━━━ EXCERPTED RECORDS ━━━

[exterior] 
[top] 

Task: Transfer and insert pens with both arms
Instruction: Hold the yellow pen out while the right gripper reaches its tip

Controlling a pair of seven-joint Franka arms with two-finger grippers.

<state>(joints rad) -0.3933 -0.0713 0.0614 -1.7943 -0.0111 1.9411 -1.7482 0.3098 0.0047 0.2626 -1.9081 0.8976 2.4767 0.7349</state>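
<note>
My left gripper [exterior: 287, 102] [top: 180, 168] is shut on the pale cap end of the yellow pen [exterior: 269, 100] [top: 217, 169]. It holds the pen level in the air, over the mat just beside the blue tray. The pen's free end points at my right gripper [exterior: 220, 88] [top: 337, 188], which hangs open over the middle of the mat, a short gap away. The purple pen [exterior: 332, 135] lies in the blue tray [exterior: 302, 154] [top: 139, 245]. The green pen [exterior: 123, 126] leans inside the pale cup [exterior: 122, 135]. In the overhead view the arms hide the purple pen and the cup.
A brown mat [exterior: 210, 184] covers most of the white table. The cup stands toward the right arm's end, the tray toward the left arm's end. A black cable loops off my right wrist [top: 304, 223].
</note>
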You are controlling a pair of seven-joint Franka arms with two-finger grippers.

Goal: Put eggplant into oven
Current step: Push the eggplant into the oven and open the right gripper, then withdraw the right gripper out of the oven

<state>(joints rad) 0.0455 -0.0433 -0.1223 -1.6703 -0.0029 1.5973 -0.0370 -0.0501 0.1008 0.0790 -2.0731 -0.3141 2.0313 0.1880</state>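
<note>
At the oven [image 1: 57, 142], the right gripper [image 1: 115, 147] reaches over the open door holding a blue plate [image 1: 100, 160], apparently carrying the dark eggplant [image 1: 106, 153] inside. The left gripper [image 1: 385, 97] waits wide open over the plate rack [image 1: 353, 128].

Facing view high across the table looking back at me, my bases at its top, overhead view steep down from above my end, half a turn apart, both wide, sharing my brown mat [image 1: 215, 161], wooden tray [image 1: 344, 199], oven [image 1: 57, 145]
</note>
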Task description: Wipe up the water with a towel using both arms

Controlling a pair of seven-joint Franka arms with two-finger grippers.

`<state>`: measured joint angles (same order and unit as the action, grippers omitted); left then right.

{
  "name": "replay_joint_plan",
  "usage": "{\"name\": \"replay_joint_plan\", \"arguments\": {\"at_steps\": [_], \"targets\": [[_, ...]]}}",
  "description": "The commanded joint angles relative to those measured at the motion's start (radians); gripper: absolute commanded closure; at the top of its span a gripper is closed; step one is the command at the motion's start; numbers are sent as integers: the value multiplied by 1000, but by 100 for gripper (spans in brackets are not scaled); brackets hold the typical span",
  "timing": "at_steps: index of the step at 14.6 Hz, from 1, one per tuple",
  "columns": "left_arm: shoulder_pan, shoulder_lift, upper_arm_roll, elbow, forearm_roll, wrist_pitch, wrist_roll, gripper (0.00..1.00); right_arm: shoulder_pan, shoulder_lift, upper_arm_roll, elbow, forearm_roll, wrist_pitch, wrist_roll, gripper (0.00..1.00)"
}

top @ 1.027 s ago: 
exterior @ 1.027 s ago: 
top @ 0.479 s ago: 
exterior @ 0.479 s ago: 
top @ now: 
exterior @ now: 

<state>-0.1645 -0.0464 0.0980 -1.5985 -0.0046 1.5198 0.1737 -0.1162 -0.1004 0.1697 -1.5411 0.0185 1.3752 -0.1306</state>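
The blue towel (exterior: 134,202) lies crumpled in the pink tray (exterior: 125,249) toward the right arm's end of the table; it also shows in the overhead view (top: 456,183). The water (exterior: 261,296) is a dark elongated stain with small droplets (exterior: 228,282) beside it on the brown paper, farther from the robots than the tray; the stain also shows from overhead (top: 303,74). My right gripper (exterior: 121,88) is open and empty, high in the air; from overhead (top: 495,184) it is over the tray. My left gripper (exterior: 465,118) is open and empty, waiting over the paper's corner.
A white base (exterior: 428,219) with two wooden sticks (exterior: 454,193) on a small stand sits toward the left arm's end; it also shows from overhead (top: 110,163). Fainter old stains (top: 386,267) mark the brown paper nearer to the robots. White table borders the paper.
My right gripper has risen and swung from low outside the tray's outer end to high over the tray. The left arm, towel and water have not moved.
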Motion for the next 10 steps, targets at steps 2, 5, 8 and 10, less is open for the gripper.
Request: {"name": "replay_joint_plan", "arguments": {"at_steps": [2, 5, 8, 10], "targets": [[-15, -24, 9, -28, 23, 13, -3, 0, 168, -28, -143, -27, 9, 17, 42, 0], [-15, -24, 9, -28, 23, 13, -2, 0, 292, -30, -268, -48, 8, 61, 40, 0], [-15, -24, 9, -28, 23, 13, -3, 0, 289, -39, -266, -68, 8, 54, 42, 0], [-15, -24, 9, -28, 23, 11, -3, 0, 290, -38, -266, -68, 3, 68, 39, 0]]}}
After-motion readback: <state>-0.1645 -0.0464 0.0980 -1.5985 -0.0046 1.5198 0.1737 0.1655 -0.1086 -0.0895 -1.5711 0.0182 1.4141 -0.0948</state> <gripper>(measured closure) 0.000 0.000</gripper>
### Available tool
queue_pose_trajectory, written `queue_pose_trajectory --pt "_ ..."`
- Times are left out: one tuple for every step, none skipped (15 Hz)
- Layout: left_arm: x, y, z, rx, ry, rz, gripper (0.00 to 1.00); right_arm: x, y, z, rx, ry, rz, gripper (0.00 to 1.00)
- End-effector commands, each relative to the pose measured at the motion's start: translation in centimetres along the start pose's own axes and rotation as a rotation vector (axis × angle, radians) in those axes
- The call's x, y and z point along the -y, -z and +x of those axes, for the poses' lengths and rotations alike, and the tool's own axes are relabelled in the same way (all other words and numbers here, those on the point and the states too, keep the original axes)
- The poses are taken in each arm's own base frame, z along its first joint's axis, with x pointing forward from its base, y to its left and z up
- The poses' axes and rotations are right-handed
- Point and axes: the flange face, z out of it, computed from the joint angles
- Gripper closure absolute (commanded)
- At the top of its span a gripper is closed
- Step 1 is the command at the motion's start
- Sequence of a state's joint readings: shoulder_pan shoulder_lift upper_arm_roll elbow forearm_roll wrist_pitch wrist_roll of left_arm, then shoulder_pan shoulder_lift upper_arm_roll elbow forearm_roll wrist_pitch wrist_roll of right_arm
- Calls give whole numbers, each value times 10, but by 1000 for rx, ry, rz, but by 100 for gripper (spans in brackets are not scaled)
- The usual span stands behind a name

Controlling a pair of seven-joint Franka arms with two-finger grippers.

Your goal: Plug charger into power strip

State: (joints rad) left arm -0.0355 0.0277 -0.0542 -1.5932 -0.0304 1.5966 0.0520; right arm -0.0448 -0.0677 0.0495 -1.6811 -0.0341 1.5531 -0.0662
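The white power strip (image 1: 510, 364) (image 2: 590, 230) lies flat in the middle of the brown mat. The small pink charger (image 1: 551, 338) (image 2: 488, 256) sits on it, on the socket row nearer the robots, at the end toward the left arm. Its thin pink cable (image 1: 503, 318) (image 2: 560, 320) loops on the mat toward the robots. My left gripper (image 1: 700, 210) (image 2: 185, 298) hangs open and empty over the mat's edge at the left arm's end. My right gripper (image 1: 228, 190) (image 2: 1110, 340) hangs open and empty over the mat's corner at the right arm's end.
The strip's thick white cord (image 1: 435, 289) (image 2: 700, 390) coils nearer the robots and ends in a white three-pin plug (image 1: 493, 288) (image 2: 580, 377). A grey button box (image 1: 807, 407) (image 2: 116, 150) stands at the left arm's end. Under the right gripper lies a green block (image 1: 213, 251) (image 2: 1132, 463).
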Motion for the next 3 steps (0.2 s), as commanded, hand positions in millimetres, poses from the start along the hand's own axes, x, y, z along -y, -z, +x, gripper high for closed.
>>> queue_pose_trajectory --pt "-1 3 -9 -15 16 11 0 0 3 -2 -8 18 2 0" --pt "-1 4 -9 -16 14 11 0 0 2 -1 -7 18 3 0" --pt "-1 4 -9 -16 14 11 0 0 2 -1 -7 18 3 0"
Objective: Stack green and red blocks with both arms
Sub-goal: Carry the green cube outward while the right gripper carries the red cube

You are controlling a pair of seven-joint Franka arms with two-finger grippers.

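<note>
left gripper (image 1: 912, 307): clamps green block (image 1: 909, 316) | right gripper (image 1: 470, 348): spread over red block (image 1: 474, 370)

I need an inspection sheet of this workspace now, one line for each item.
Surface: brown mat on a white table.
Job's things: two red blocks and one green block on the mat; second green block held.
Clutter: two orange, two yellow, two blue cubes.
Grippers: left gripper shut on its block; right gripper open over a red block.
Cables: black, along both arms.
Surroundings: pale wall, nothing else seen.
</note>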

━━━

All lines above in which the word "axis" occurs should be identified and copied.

[SOLUTION]:
- End-effector commands, each relative to the pose measured at the motion's start: translation in centimetres along the start pose's own axes and rotation as a rotation vector (axis × angle, radians) in those axes
- The poses are taken in each arm's own base frame, z along its first joint's axis, with x pointing forward from its base, y to its left and z up

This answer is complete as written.